- **Your assignment**
Copy out each line of the listing below in which the string "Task" occurs.

◇ ◇ ◇

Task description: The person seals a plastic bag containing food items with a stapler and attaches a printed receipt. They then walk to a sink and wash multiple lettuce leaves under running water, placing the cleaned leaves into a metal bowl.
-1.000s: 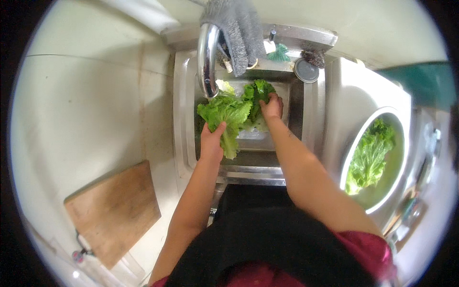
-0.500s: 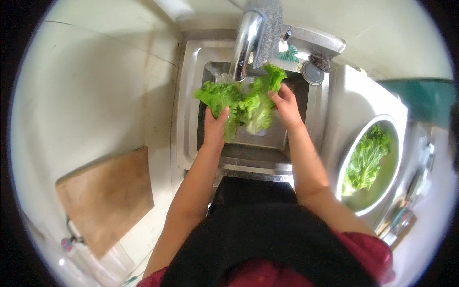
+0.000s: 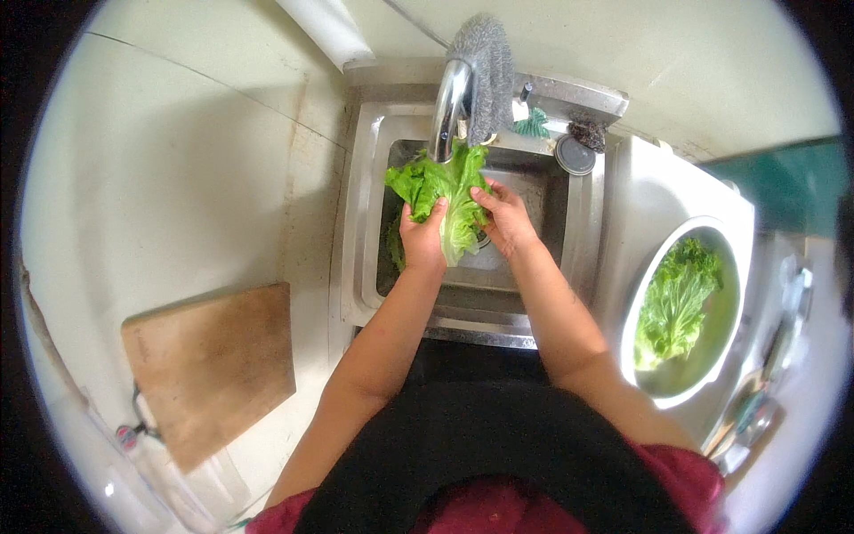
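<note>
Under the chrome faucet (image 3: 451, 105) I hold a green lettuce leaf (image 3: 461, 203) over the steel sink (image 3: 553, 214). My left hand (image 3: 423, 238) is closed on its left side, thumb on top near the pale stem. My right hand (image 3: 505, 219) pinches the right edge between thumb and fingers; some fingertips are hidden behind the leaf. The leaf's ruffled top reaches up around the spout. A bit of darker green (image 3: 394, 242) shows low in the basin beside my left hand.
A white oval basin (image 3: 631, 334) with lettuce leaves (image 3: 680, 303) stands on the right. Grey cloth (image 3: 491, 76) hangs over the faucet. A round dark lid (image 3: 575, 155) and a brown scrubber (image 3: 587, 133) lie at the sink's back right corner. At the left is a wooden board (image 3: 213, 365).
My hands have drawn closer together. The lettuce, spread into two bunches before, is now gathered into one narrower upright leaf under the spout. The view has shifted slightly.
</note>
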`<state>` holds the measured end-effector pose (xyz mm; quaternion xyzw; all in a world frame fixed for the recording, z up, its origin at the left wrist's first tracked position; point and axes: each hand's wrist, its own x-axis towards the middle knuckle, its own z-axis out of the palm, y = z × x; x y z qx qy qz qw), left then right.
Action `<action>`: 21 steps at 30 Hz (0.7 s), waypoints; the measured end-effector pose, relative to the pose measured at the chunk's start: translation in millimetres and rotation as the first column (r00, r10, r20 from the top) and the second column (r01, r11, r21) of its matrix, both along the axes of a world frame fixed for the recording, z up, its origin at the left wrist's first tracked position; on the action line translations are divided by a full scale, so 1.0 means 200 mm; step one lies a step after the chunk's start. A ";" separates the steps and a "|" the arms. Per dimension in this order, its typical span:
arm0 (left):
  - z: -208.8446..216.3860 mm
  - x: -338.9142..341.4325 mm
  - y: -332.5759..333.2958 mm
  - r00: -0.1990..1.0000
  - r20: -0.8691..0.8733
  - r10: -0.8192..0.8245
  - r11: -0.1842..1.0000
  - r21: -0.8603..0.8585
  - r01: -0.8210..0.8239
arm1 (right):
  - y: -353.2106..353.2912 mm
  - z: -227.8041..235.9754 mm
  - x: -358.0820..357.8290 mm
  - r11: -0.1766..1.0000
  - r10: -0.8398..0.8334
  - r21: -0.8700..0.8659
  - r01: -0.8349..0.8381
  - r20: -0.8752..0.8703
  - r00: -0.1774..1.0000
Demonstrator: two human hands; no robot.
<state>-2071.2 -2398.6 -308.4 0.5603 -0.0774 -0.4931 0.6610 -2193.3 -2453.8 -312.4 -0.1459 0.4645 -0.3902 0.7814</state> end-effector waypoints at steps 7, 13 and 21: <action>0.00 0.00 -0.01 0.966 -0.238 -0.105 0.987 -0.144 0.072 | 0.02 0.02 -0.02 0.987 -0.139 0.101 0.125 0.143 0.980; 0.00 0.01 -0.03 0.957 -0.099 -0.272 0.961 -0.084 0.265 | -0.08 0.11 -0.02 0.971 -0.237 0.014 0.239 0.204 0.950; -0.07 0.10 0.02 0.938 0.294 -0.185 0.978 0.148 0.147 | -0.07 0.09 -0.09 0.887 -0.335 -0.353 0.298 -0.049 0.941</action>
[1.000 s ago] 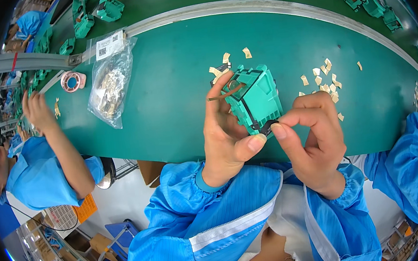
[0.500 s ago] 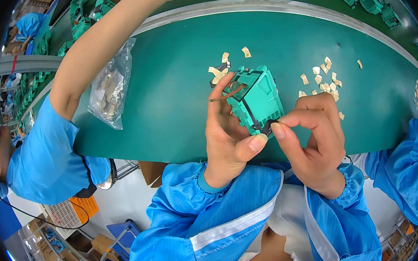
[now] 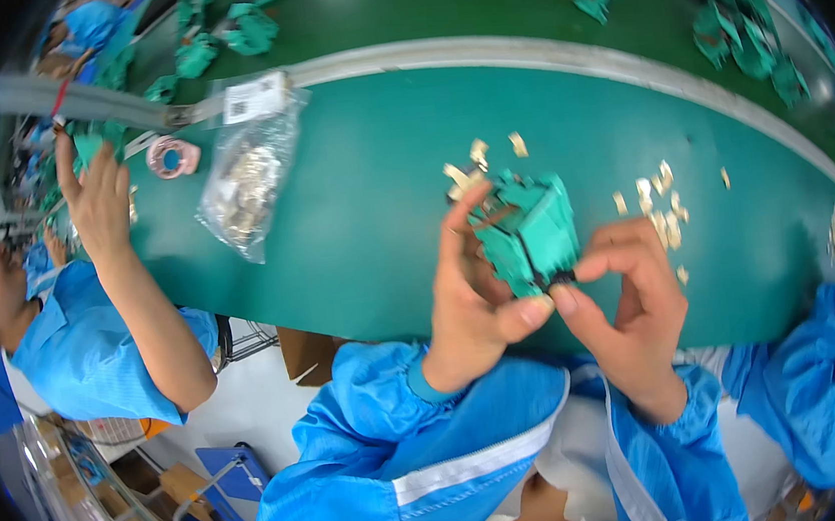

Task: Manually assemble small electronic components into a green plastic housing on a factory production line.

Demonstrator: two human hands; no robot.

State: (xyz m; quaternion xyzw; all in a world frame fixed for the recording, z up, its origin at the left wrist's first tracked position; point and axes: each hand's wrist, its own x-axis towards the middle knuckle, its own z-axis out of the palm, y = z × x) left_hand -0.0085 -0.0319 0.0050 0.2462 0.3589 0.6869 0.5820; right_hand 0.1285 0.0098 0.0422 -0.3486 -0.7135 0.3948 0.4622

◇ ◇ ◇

- **Result**
Task description: The person seals a plastic bag containing food items with a stapler and attaches a printed receipt. They then walk to a sink and wash multiple lettuce leaves under running water, placing the cleaned leaves into a metal bowl.
Task: Manually assemble small electronic components into a green plastic housing on a factory production line.

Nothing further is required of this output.